Uma equipa de reportagem do canal de televisão norte-americano Univision, liderada pelo conceituado jornalista Jorge Ramos, esteve detida quase três horas no palácio presidencial de Miraflores, em Caracas, depois de mostrar a Nicolás Maduro um vídeo que mostra venezuelanos a comer do lixo.

A detenção foi confirmada pela Univision, canal norte-americano em língua espanhola, que, em nota publicada no seu site, disse que os jornalistas "foram soltos" depois de "quase três horas de detenção".

O equipamento técnico foi confiscado e o grupo de jornalistas, que além de Jorge Ramos é constituído por María Martínez, Claudia Rondón, Francisco Urreiztieta, Juan Carlos Guzmán e Martín Guzmán, prepara-se para ser expulso do país na manhã desta terça-feira.

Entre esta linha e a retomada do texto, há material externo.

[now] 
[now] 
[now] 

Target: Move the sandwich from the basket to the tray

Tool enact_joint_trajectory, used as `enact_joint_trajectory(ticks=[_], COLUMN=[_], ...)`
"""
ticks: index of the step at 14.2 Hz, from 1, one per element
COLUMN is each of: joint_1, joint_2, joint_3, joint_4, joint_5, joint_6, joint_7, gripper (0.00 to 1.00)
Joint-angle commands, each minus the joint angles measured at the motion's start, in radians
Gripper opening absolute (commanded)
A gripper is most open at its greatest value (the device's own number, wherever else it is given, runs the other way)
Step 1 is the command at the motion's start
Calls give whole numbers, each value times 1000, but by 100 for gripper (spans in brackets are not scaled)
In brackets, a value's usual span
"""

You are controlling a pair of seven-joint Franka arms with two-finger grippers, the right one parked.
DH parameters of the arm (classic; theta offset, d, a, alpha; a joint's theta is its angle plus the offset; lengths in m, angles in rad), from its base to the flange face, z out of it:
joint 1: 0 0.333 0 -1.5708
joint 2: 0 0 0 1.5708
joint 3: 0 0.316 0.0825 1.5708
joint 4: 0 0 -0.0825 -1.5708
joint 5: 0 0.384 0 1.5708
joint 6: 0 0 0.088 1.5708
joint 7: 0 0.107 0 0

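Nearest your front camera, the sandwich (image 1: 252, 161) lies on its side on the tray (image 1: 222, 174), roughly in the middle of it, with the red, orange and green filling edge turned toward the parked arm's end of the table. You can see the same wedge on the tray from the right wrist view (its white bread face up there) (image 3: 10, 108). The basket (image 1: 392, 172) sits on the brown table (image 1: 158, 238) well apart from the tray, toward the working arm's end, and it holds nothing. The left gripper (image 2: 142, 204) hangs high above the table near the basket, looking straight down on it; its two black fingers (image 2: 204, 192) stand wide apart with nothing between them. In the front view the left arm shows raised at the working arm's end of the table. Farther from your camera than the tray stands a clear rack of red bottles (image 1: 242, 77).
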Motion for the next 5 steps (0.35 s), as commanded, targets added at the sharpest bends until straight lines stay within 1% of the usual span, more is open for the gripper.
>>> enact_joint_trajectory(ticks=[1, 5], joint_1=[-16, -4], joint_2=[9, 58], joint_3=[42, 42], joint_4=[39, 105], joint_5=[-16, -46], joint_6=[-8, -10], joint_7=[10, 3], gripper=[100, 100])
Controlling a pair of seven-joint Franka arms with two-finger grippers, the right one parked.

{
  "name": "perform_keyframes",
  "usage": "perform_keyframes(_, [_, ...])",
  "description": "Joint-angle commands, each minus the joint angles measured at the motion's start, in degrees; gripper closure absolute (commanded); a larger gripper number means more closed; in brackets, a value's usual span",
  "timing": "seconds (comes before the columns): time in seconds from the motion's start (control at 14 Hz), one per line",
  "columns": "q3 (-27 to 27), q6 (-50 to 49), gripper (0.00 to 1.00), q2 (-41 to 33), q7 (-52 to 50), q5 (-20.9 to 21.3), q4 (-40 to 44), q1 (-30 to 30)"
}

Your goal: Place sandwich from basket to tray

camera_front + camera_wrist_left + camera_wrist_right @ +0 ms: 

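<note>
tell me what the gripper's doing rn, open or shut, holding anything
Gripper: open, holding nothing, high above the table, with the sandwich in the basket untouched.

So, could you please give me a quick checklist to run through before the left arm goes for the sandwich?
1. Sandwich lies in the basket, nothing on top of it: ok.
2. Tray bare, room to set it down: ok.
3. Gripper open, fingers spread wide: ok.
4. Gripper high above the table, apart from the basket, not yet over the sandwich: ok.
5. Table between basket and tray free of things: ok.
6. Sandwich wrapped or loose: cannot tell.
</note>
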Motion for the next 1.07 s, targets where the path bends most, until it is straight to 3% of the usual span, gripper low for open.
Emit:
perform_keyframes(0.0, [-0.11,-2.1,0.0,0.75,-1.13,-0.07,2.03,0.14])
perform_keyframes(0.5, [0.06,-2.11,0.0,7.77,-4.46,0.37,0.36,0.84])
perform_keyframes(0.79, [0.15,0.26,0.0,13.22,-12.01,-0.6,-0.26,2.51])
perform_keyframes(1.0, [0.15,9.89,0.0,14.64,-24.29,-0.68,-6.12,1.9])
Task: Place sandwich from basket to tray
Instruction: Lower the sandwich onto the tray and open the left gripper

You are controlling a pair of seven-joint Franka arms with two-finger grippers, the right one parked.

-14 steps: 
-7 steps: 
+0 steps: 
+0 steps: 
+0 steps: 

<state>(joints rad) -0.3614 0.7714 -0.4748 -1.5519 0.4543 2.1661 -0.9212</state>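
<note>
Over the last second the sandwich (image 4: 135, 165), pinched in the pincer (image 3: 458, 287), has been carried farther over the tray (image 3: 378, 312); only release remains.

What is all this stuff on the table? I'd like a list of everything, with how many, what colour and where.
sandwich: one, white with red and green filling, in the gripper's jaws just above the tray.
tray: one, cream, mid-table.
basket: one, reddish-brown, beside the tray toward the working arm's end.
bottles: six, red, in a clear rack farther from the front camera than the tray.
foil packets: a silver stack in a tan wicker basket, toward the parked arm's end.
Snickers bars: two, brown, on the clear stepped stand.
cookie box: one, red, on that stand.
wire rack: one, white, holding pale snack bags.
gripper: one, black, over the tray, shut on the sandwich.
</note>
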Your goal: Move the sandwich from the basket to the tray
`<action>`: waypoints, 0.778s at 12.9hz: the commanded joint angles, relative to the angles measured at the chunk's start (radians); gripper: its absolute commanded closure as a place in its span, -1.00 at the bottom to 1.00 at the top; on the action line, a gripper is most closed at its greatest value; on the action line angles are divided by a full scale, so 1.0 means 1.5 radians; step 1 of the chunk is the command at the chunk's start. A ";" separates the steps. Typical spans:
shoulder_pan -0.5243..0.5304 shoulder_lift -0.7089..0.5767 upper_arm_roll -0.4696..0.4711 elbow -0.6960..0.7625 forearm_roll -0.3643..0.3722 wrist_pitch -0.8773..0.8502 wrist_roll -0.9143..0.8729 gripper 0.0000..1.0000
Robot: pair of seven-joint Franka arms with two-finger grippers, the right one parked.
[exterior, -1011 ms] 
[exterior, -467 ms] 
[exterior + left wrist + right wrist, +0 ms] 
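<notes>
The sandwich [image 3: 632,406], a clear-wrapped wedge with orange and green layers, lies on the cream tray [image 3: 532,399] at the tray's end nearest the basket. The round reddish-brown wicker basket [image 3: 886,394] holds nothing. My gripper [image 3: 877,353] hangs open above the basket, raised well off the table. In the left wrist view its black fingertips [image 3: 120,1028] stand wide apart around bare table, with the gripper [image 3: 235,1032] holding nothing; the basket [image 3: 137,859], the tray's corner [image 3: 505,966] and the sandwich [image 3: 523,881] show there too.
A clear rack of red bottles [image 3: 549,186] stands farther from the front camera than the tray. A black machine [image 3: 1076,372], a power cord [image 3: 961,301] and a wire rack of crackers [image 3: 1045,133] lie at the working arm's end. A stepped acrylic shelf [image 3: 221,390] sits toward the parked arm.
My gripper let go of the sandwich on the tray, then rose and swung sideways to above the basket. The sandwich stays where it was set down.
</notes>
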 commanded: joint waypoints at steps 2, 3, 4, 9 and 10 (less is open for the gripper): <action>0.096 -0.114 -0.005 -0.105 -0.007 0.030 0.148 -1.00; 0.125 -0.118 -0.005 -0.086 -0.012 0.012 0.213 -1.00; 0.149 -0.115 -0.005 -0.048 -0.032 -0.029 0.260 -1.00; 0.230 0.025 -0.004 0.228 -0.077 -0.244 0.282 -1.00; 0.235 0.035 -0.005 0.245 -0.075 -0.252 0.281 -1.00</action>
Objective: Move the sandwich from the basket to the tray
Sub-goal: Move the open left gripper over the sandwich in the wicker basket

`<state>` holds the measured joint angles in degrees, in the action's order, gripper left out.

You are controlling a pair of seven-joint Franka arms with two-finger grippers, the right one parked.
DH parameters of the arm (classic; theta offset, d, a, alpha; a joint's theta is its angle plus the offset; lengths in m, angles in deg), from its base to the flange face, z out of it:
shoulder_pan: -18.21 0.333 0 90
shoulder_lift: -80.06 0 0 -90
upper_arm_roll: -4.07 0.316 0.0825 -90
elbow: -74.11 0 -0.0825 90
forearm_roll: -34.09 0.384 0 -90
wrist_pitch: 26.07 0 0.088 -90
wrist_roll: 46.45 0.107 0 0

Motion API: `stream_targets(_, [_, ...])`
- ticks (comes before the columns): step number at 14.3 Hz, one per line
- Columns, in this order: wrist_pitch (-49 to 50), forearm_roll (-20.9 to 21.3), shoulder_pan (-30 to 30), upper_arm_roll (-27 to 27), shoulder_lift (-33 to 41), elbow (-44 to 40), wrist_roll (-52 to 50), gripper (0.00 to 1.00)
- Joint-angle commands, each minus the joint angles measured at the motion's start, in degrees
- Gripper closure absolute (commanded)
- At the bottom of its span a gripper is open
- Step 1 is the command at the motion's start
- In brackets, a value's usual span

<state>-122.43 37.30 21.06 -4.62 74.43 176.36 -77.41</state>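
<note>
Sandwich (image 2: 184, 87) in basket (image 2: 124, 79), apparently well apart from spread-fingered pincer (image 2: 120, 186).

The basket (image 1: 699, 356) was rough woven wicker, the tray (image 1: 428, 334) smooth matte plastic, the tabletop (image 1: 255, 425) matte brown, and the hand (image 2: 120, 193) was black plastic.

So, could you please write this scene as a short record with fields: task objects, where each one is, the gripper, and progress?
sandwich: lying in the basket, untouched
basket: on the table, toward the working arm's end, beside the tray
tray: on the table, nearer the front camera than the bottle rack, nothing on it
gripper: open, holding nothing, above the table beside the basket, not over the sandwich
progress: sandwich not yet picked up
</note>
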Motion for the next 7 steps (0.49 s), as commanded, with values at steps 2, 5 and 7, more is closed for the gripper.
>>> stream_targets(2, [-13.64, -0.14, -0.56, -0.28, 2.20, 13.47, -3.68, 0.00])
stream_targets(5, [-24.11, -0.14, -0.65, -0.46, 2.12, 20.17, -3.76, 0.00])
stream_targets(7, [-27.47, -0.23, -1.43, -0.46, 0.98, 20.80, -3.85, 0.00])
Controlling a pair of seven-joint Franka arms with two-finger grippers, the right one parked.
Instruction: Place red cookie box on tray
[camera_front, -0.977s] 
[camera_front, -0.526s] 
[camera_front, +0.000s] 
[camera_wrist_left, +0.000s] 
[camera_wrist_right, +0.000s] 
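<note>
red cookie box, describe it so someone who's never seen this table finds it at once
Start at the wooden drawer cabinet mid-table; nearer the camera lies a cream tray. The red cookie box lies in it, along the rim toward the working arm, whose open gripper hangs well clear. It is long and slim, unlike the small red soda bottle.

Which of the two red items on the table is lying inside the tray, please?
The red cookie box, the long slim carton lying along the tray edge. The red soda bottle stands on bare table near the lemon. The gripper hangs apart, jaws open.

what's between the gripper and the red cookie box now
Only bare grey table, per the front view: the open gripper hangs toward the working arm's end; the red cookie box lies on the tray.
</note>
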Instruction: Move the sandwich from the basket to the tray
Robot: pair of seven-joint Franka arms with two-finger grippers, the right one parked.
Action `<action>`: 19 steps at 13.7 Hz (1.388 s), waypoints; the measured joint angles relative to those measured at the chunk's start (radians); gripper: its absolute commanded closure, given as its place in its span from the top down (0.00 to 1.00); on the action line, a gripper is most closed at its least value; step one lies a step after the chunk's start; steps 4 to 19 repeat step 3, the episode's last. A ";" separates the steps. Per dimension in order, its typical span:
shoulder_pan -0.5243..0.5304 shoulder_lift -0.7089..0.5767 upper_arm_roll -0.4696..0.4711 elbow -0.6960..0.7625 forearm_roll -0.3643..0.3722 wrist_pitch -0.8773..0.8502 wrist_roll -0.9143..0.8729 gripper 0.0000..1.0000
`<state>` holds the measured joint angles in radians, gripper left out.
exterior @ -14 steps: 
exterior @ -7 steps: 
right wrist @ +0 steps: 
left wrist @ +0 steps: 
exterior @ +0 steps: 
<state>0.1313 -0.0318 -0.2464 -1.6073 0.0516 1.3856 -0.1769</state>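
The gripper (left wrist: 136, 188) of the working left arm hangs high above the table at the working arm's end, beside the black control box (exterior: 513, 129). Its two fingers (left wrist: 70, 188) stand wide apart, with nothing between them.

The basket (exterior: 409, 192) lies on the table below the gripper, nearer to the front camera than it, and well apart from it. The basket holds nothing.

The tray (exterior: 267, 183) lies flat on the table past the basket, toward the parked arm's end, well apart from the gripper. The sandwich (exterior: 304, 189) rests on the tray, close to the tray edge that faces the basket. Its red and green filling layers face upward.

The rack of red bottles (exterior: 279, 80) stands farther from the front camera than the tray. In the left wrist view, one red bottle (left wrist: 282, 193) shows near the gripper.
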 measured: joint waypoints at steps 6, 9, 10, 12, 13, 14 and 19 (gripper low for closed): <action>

"Confirma-se que a equipa da Univisión será deportada. As autoridades migratórias apresentaram-se no hotel para notificar que seriam conduzidos ao aeroporto", anunciou o Sindicato Nacional de Trabalhadores da Imprensa (SNTP) na sua conta do Twitter.

Um dos repórteres da Univision registou o momento.

Na segunda-feira, após a entrevista, Jorge Ramos e a sua equipa da Univision foram filmados e escoltados durante todo o trajeto até ao hotel onde se encontram hospedados, por funcionários do Serviço Bolivariano de Inteligência (SEBIN, serviços secretos).

Pelas 23:00 horas locais (03:00 horas de hoje em Lisboa), o SEBIN mantinha-se no hotel, "impedindo a entrada ou saída de qualquer pessoa", segundo o sindicato.

A causa da detenção deveu-se ao facto de Nicolás Maduro ter ficado “chateado com as perguntas feitas pelo jornalista Jorge Ramos".

Não gostou quando foi questionado sobre acusações de fraude nas eleições e saiu da sala quando o repórter lhe mostrou um vídeo de venezuelanos a comer do lixo", contou. 

Em declarações à Univision, Jorge Ramos afirmou ter dito a Nicolás Maduro que milhões de venezuelanos o consideram um "ditador" e "ele obviamente não gostou", tendo sido uma das razões para que a entrevista fosse interrompida.

"Disse-lhe que milhões de venezuelanos e muitos governos do mundo não o consideram um presidente legítimo mas sim um ditador", contou.

Depois de cancelada a entrevista, o ministro de Comunicação e Informação venezuelano, Jorge Rodríguez, e a vice-presidente da Venezuela, Delcy Rodríguez, entraram na sala, "ofenderam a equipa" e chamaram Jorge Ramos de "provocador convencional".

"Vais engolir as tuas palavras com uma Coca-Cola", terão dito.

Jorge Ramos explicou ainda à Univision que durante "mais de duas horas" estiveram "metidos num quarto de segurança, com as luzes apagadas".